Internats éducatifs : Le respect de l’intimité des jeunes comme indicateur de reconnaissance
La problématique de l’intimité des jeunes dans les internats éducatifs est difficile à traiter. Pour faire simple, elle se trouve en tension entre deux dimensions : d’une part la nécessité de respecter la vie privée des personnes et donc de ne rien faire qui porterait atteinte à cette liberté fondamentale ; d’autre part, l’obligation générale de sécurité qui impose un contrôle précis des jeunes accueillis afin d’empêcher tout mise en danger.
C’est donc, semble-t-il, à un véritable dilemme que sont quotidiennement confrontées les équipes éducatives d’internat. Celui-ci se manifeste explicitement quand il s’agit, par exemple, d’entrer dans la chambre d’un jeune. Que faire si la demande, manifestée par les coups portés sur la porte, n’obtient pas de réponse ou un refus ? Quelle attitude adopter si l’on a un doute quant à la présence du jeune dans sa chambre (fugue) ? Quel risque prend on de faire irruption dans l’intimité du(des) jeune(s) en pénétrant dans son(leur) espace privé ?
Considéré isolément, la question du respect de l’intimité de la chambre est souvent un problème insoluble. Traité en équipe, il renvoie souvent dos-à-dos les partisans de la sécurité et ceux de l’autonomie.
C’est pourquoi il est nécessaire d’envisager les questions posées avec un peu plus de recul. L’intimité de la chambre qui doit équilibrer la sécurité du jeune qui y vit et l’autonomie qui doit lui être garantie renvoie à la problématique plus large de la reconnaissance.
C’est en effet la reconnaissance du sujet qui se joue derrière la question de l’intimité. Le jeune n’est pas objet de soins mais sujet d’une relation qui vise son épanouissement. Il s’agit donc de créer les conditions d’une reconnaissance qui conforte son autonomie tout en développant chez le jeune sa capacité à ne pas se mettre en danger. C’est par la confiance que se construit cette dynamique libératrice.
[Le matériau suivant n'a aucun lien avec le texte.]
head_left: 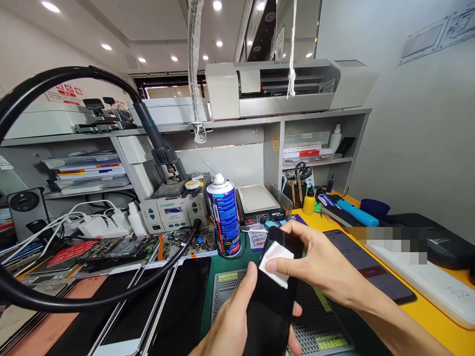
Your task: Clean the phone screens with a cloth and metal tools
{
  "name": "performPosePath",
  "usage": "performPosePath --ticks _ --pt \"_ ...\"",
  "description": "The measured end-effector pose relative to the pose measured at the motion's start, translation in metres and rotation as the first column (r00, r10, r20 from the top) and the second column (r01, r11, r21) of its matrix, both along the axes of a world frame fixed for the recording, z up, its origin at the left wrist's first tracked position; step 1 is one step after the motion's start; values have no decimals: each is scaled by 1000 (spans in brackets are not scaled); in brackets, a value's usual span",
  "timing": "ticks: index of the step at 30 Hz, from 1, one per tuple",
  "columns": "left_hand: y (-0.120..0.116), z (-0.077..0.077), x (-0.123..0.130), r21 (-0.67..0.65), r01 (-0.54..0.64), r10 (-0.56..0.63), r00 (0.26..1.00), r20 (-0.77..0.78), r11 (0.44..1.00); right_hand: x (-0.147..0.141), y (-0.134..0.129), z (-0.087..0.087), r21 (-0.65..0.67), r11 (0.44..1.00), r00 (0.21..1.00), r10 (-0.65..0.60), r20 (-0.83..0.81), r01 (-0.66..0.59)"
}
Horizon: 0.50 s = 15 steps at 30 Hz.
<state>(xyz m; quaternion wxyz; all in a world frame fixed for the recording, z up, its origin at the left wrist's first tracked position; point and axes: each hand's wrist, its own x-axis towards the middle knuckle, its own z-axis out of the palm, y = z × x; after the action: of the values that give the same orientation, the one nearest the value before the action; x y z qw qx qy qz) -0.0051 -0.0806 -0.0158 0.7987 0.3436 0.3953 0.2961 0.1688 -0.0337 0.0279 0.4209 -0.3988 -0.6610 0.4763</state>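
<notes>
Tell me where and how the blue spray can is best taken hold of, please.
Grip the blue spray can around its middle, probably best from the person's side: it stands upright, its body is a straight cylinder, and the grey control box and flat-topped unit stand beyond it, to left and right.

Yellow benchtop: out on the right, and it's busy, with a white slab lying lengthwise, a bulky black case beyond it, and a small yellow bottle standing upright farther back.
Green mat: centre stage, a grey perforated pad lying flat on it, and a blue spray can upright near its far side.
Top shelf: a long white machine stretches along it, a pale box to its left.
Right cubby shelf: stacked cases, then a white bottle.
Left cubby shelf: clear plastic boxes, piled up.
</notes>
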Motion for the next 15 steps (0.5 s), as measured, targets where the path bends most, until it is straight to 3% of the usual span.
performPosePath --ticks 7,15 --pt "3 2 -6 84 154 -162 981 104 985 13 5 5 25 997 997 72 30 -73" --pt "4 0 -3 56 118 -123 987 107 991 14 0 6 -47 989 990 136 -25 -137"
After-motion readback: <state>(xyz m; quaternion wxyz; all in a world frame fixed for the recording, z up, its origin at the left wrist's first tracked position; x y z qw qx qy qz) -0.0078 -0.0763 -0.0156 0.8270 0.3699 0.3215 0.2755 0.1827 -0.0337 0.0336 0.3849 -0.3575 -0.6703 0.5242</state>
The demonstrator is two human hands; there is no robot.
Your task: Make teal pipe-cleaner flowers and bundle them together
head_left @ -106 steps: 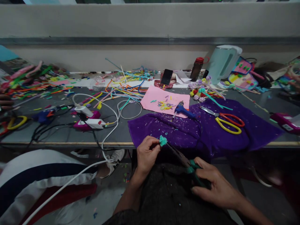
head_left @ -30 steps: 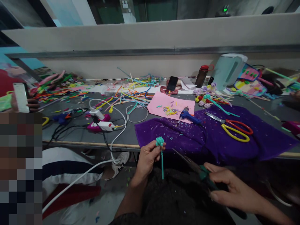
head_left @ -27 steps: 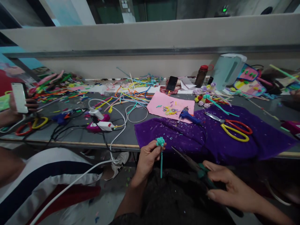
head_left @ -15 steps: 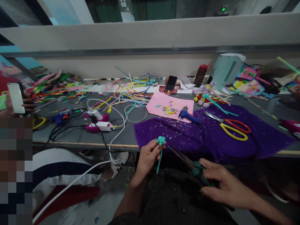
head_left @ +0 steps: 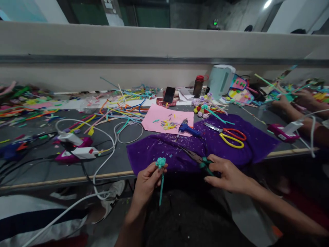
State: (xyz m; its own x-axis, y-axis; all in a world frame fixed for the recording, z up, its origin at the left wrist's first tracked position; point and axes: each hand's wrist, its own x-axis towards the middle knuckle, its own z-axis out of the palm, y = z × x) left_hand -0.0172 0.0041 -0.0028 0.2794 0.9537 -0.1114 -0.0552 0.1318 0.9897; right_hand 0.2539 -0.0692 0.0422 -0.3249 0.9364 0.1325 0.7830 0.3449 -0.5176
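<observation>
My left hand (head_left: 149,180) pinches a small turquoise pipe-cleaner flower (head_left: 161,162) just under its head, and its stem hangs down below my fingers. In my right hand (head_left: 226,173) is a pair of long-nose pliers (head_left: 195,158) with green handles; the jaws point up and left, apart from the flower. Beneath the pliers' tips spreads a purple cloth (head_left: 151,149) dotted with small scraps. On it rest scissors (head_left: 228,135) with one red and one yellow handle. A blue glue gun (head_left: 189,128) lies across the edge of a pink sheet (head_left: 154,116) that holds cut bits.
Loose pipe cleaners (head_left: 120,111) lie left of the pink sheet. Power strips (head_left: 74,149) and a white cable (head_left: 99,168) occupy the left side. Behind stand a bottle (head_left: 198,87) and a kettle (head_left: 221,82). Another person's hands (head_left: 282,103) work at the right.
The view has swung to the right, bringing another person's hands into sight. The pliers have risen over the cloth's edge. The flower stays in my left hand.
</observation>
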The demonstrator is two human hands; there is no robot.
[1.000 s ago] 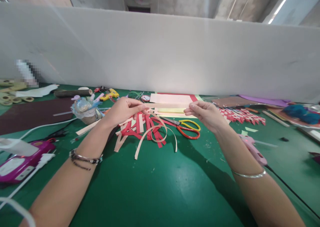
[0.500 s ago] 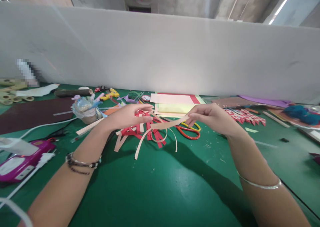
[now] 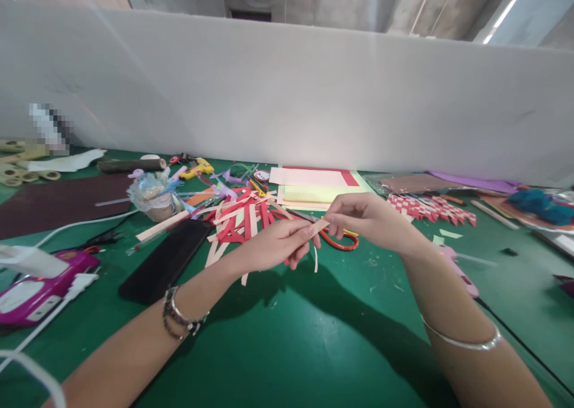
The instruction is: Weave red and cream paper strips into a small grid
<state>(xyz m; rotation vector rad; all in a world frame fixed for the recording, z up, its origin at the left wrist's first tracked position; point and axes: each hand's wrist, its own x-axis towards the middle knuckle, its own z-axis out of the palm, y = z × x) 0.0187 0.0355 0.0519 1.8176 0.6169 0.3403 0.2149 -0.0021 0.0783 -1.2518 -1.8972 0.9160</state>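
Peach paper strip (image 3: 320, 225) now bridges hands (image 3: 277, 243) (image 3: 368, 219) drawn closer together than before.

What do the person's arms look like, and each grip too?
The left grip and right grip wear no gloves, and no sleeves show. Dark and silvery bracelets circle the left wrist; one thin silvery bangle circles the right forearm.

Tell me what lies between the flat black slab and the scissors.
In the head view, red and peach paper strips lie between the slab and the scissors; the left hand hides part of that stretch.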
Plus le jeune se sent reconnu dans sa capacité d’agir pour lui-même, pour son bien, et dans le respect d’autrui, plus il est enclin à respecter un cadre de règles. Car ce cadre ne représente pas une contrainte mais la condition de son autonomie. Ce qui suppose d’en assumer les contraintes et les dépendances qu’il implique.
Cela suppose que ce soit très en amont de la question de l’entrée dans la chambre, très en aval aussi de cet acte banal, que soit posé le respect de l’intimité. C’est toute l’organisation éducative de l’internat qui doit être pensée selon ce principe essentiel de la reconnaissance : procédures internes (admission, règles, fonctionnement, architecture…) et externes (relations, liens à l’environnement, transmission d’informations, gestion des partenaires…), modes de vie (courtoisie, gestion des sanctions, convivialité, langage…) et activités (art de prendre soin, divertissements, organisation…).
Incorporé dans un ensemble cohérent où toutes les pratiques sont conçues et finalisées autour de cet objectif ambitieux, alors le respect de l’intimité s’inscrit naturellement comme un élément parmi d’autres qui participe pleinement de l’œuvre éducative. C’est la condition pour que le respect de l’intimité ne soit plus un dilemme, simplement un indicateur utile de la bonne santé de l’internat qui associe intimité et sécurité.